#### ACTION ITEM:
In the data that follows, determine how many lines contain the word "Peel", and give only that number.

#### INFORMATION:
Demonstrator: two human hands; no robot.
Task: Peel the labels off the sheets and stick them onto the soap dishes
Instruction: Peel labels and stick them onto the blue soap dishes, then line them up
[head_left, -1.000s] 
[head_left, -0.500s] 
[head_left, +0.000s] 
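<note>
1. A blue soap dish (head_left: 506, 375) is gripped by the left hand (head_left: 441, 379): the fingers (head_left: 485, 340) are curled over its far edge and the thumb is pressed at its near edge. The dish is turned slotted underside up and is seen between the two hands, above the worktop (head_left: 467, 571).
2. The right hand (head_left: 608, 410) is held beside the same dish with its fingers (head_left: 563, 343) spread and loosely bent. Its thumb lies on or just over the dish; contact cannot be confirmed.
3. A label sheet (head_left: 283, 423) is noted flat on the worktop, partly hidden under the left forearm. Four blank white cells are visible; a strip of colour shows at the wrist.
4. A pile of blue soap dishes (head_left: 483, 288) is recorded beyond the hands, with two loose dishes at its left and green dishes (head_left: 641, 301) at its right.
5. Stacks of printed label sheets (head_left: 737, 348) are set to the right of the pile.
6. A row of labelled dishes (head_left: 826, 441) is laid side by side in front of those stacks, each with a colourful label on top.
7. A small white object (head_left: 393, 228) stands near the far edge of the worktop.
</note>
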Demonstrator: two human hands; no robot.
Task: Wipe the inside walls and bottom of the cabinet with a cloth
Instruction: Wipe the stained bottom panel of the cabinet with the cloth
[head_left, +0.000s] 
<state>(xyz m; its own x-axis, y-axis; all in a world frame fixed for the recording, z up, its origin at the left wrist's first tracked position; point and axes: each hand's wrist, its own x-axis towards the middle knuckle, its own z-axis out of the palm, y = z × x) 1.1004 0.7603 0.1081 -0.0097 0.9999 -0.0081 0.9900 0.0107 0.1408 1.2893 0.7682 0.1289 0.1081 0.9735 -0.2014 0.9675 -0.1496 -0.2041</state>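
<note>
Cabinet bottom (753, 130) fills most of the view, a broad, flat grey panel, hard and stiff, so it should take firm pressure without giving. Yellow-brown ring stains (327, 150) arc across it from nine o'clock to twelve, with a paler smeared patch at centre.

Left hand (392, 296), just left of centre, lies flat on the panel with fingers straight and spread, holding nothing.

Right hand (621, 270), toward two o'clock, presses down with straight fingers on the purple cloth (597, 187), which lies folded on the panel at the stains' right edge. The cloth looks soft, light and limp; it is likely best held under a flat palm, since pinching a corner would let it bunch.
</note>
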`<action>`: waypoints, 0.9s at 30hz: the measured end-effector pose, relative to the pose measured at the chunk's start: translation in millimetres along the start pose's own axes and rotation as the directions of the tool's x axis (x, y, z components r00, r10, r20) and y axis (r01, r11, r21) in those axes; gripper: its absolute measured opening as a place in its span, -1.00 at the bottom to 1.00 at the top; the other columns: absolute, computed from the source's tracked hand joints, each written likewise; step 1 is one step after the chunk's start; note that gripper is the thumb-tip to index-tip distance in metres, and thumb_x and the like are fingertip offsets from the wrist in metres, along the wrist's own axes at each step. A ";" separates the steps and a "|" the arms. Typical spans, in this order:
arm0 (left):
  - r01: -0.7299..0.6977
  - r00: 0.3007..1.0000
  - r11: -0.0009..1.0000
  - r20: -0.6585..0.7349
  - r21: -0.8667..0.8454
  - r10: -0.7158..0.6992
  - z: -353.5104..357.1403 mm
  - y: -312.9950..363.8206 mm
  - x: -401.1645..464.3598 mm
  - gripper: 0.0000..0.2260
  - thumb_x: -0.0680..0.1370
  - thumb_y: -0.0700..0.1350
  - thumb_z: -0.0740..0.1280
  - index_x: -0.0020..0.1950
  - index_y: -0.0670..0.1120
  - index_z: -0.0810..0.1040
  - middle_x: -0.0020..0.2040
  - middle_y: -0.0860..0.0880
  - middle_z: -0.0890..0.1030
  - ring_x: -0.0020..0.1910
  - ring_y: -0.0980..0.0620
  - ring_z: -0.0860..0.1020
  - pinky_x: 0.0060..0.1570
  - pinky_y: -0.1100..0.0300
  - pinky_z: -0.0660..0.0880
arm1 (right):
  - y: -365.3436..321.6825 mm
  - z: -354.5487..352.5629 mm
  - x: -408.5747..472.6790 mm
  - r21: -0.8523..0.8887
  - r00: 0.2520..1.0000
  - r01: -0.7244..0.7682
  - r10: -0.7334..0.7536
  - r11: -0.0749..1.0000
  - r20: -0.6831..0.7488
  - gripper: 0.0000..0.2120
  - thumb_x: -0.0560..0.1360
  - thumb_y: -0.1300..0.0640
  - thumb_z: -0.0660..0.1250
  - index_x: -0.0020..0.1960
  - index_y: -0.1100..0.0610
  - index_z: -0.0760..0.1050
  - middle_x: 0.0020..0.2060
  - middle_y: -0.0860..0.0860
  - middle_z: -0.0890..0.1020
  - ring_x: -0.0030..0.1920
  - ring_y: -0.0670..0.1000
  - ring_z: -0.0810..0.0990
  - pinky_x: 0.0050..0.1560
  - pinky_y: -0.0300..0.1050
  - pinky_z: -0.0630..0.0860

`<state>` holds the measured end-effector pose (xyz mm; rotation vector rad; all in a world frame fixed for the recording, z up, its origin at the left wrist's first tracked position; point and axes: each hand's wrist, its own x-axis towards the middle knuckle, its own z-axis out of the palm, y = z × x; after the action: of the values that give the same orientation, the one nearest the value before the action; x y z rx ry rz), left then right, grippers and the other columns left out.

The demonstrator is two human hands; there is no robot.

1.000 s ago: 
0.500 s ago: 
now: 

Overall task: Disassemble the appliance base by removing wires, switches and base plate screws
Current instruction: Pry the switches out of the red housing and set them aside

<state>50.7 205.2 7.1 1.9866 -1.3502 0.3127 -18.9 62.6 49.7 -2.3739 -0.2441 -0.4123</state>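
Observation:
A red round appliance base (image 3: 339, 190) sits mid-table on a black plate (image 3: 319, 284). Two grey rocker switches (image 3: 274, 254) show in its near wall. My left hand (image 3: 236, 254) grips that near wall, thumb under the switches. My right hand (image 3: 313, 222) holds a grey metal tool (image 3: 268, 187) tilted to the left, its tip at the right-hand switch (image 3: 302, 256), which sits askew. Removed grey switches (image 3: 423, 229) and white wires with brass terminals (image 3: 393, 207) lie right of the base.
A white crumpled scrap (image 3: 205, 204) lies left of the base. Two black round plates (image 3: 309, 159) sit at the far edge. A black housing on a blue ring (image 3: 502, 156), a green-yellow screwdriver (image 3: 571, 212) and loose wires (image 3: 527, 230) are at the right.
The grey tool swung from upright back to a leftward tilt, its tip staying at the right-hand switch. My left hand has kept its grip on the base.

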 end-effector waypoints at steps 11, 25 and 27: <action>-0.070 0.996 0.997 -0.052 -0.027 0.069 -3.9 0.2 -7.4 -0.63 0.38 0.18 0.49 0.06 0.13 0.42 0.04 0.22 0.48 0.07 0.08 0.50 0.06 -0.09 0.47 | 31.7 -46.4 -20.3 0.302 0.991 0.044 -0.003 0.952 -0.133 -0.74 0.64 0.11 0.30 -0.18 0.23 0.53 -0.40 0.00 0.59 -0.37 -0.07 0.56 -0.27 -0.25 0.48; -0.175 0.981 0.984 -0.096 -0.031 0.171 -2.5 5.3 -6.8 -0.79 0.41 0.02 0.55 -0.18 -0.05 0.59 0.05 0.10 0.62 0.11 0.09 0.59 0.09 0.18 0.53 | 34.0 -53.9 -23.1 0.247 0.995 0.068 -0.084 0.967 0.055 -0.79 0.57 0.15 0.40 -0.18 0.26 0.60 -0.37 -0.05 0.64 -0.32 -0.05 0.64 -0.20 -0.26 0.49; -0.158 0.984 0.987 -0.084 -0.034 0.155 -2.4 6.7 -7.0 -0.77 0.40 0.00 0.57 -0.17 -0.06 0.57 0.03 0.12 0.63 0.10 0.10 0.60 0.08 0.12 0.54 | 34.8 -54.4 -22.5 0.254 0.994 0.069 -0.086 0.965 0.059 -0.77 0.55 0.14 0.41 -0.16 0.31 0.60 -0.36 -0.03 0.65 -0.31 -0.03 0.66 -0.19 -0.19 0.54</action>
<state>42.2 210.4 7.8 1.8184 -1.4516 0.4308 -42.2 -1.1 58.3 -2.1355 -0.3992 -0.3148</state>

#### THE ANSWER:
2